#### Task description
The reply should contain all of the data below, word for word.

#### The records
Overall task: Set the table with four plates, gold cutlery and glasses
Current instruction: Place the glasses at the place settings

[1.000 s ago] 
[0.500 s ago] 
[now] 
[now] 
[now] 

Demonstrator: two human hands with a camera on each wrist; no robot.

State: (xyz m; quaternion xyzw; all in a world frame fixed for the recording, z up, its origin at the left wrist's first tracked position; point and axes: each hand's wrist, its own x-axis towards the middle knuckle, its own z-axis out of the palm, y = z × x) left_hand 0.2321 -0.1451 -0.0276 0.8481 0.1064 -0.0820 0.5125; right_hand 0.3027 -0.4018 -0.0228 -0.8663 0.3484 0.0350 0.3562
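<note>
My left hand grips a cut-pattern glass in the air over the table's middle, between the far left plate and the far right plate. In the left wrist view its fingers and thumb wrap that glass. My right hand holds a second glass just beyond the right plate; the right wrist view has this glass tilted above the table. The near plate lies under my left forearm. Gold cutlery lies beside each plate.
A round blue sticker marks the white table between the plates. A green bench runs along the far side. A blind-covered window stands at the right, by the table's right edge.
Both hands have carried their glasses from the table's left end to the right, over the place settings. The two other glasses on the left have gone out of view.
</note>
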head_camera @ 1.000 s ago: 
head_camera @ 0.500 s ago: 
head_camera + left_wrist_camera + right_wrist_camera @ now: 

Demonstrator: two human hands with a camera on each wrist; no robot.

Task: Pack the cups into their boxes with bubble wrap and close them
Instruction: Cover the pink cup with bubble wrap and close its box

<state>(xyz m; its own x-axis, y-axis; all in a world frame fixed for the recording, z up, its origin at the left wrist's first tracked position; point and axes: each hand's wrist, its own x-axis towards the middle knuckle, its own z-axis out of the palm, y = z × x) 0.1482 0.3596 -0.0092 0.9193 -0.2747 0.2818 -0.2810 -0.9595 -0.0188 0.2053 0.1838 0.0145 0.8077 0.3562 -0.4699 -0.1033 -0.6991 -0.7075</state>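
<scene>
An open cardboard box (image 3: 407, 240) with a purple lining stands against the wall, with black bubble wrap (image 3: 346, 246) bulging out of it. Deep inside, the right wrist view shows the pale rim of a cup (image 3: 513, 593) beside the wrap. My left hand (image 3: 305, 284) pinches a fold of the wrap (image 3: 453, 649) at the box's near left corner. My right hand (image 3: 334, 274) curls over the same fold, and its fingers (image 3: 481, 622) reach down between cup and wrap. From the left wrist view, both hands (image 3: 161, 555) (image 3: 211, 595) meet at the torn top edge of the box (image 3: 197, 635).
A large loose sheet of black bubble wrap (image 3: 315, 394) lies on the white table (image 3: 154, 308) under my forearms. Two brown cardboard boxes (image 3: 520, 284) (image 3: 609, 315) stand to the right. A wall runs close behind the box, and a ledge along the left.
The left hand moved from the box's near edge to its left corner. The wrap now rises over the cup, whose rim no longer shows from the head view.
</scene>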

#### Response to this exercise
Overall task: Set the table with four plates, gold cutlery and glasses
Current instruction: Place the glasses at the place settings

[1.000 s ago] 
[0.500 s ago] 
[now] 
[now] 
[now] 

Demonstrator: two human hands with a camera on each wrist; no robot.

State: (xyz m; quaternion xyzw; all in a world frame fixed for the recording, z up, its origin at the left wrist's first tracked position; point and axes: each hand's wrist, its own x-axis towards the middle knuckle, its own z-axis out of the palm, y = z × x) left_hand 0.2321 -0.1451 -0.0276 0.8481 0.1064 -0.0820 0.5125; right_hand 0.3027 -0.4018 -0.0228 -0.8663 0.3484 0.0350 0.3562
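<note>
My left hand grips a cut-pattern glass in the air over the table's middle, between the far left plate and the far right plate. In the left wrist view its fingers and thumb wrap that glass. My right hand holds a second glass just beyond the right plate; the right wrist view has this glass tilted above the table. The near plate lies under my left forearm. Gold cutlery lies beside each plate.
A round blue sticker marks the white table between the plates. A green bench runs along the far side. A blind-covered window stands at the right, by the table's right edge.
Both hands have carried their glasses from the table's left end to the right, over the place settings. The two other glasses on the left have gone out of view.
</note>
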head_camera @ 1.000 s ago: 
head_camera @ 0.500 s ago: 
head_camera + left_wrist_camera + right_wrist_camera @ now: 

Demonstrator: two human hands with a camera on each wrist; no robot.

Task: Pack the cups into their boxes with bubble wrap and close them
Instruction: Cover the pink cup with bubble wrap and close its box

<state>(xyz m; its own x-axis, y-axis; all in a world frame fixed for the recording, z up, its origin at the left wrist's first tracked position; point and axes: each hand's wrist, its own x-axis towards the middle knuckle, its own z-axis out of the palm, y = z × x) 0.1482 0.3596 -0.0092 0.9193 -0.2747 0.2818 -0.2810 -0.9595 -0.0188 0.2053 0.1838 0.0145 0.8077 0.3562 -0.4699 -0.1033 -0.6991 -0.7075</state>
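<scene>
An open cardboard box (image 3: 407, 240) with a purple lining stands against the wall, with black bubble wrap (image 3: 346, 246) bulging out of it. Deep inside, the right wrist view shows the pale rim of a cup (image 3: 513, 593) beside the wrap. My left hand (image 3: 305, 284) pinches a fold of the wrap (image 3: 453, 649) at the box's near left corner. My right hand (image 3: 334, 274) curls over the same fold, and its fingers (image 3: 481, 622) reach down between cup and wrap. From the left wrist view, both hands (image 3: 161, 555) (image 3: 211, 595) meet at the torn top edge of the box (image 3: 197, 635).
A large loose sheet of black bubble wrap (image 3: 315, 394) lies on the white table (image 3: 154, 308) under my forearms. Two brown cardboard boxes (image 3: 520, 284) (image 3: 609, 315) stand to the right. A wall runs close behind the box, and a ledge along the left.
The left hand moved from the box's near edge to its left corner. The wrap now rises over the cup, whose rim no longer shows from the head view.
</scene>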

With this, the output is complete.